DeParle’s method is similar to Nicholas Lemann’s in his classic study of African-American migration, The Promised Land (a book DeParle draws on, along with Carol Stack’s All Our Kin, Mickey Kaus’s The End of Equality and many others). He follows both the lives of ordinary people and the process of Washington decisionmaking to the points where they intersect. While his long-term observation of poor families is reminiscent of Adrian Nicole Leblanc’s Random Family, his equally close attention to the actions and motivations of policy-makers provides a welcome layer of analysis.
The ordinary people in American Dream are Angie Jobe, Jewell Reed and Opal Caples, three African-American single mothers and longtime welfare recipients, related by blood or marriage, who moved from Chicago to Milwaukee in 1991 to avail themselves of Wisconsin’s generous welfare payouts. DeParle spent time with these women and their children over the years when the Clinton welfare laws were taking effect and Wisconsin was transformed by Tommy Thompson, its ambitious (and, as portrayed here, ferociously self-interested) governor, from a haven of handouts to the epicenter of rollbacks. DeParle meticulously traces the women’s histories, which follow similar, and typical, trajectories. Descended from sharecroppers, raised in the 1960s and ’70s by hardworking single mothers in failing Chicago neighborhoods, they succumbed to the pressures of their environment: truncated education, early pregnancy and drugs–the fathers of Angie and Jewell’s children, both drug dealers, are serving long sentences, and Opal became addicted to crack in her 20s. All three worked intermittently while on welfare, but had little incentive to make coherent plans. Angie, the most enterprising of the bunch, was actually a postal employee while on the rolls. “Angie usually says her postal career ended with a layoff, a version she half believes. In truth, she quit,” writes DeParle, whose compassion for his subjects never leads him to become their apologist. After summarizing Angie’s complaints about the job, he concludes: “She also quit because she could: she had a welfare check…. Angie was still stuck, and the welfare system let her stay that way.”
Meanwhile, in Washington, the welfare reform bill was making a lurching, picaresque journey from a slogan without a policy (Clinton’s campaign promise to “end welfare as we know it” was little more than a line dreamed up by his campaign speechwriter) to a cataclysm in social policy. Candidate Clinton had originally described his reform plan as a federally run program to provide the poor with training, education and community-service jobs, but its essential vagueness allowed both conservatives and liberals to embrace it. After taking office, Clinton inexplicably lost interest in welfare reform, leaving a vacuum that was quickly filled by Republicans eager to reclaim an issue they felt he’d stolen from them.
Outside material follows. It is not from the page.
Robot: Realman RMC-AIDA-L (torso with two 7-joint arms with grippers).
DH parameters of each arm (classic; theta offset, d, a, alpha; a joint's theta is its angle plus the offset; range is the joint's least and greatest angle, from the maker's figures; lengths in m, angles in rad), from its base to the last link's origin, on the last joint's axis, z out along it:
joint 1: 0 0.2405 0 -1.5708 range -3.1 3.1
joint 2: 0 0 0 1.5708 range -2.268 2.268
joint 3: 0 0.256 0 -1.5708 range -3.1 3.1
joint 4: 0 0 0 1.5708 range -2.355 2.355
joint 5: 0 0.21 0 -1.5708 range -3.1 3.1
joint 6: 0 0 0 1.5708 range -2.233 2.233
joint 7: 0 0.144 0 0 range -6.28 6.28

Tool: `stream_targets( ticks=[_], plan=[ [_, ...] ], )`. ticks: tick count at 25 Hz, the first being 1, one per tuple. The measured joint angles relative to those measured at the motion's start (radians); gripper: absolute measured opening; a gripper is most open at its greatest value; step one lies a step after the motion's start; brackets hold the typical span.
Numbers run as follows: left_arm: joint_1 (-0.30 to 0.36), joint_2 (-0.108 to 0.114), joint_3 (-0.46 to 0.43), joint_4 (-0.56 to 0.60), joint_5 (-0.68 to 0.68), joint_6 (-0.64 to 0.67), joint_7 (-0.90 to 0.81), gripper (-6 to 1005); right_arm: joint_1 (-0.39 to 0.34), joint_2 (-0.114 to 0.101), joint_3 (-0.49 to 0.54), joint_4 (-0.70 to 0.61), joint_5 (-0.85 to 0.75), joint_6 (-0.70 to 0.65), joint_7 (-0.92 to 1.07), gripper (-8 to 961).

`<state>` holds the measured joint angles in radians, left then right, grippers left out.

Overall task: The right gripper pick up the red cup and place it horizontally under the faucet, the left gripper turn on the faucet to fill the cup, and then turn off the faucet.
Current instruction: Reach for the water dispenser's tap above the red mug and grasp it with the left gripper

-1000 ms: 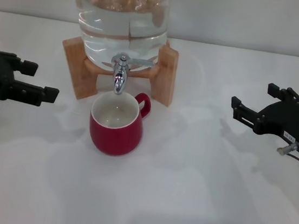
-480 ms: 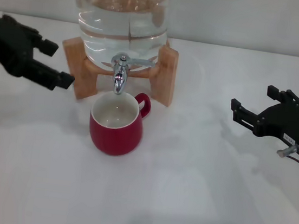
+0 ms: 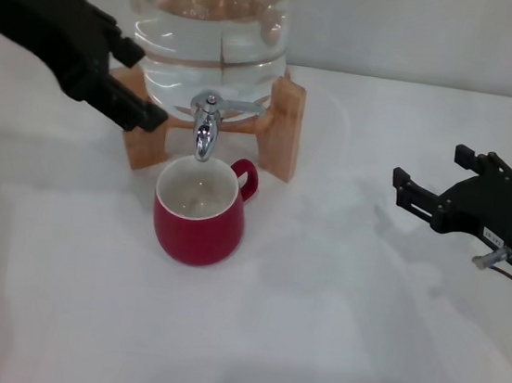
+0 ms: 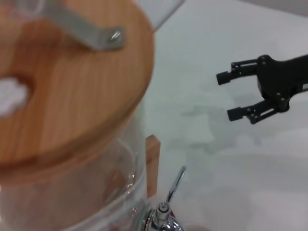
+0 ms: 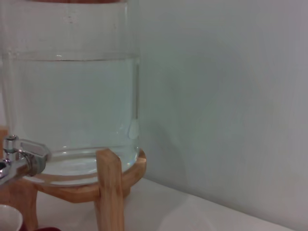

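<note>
The red cup (image 3: 199, 215) is seen upright on the table (image 3: 311, 348), directly beneath the faucet (image 3: 206, 125), so that water can be caught. Well to the side, the right end effector (image 3: 425, 182) is held idle with fingers spread, clear of the work. Farther back, the left end effector (image 3: 146, 94), fingers parted, is placed just beside the faucet, presumably for the lever to be turned.
</note>
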<state>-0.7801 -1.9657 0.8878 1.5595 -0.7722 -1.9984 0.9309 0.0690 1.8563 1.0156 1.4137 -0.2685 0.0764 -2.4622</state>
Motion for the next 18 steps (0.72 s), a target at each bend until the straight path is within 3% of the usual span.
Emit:
stream_targets(
  ticks=[8, 18],
  plan=[
    [-0.082, -0.019, 0.135, 0.009, 0.093, 0.014, -0.005, 890, 0.0, 0.005, 0.005, -0.009, 0.003, 0.022, 0.0, 869],
    [-0.088, -0.049, 0.267, 0.066, 0.141, 0.09, 0.013, 890, 0.005, 0.014, 0.011, -0.025, 0.008, 0.025, 0.0, 869]
  ],
)
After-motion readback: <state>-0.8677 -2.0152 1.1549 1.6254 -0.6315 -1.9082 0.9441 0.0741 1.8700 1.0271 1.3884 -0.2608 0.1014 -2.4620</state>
In the hands of House Speaker Newt Gingrich, a more stringent bill than anything Clinton had fathomed began to take shape. “Gingrich set the old arguments on their head,” DeParle writes. “While Reagan attacked poor people for abusing the programs, Gingrich attacked programs for abusing the poor…he reminded the public that poor children were suffering and said welfare was to blame…. When I noted the change in tactics, Gingrich responded with the smile of a man well-pleased with his cleverness. ‘Congratulations!’ he said. ‘You cracked the code!’ The rhetoric did more than soften the message. It created a logic for deeper cuts: The less we spend, the more we care!”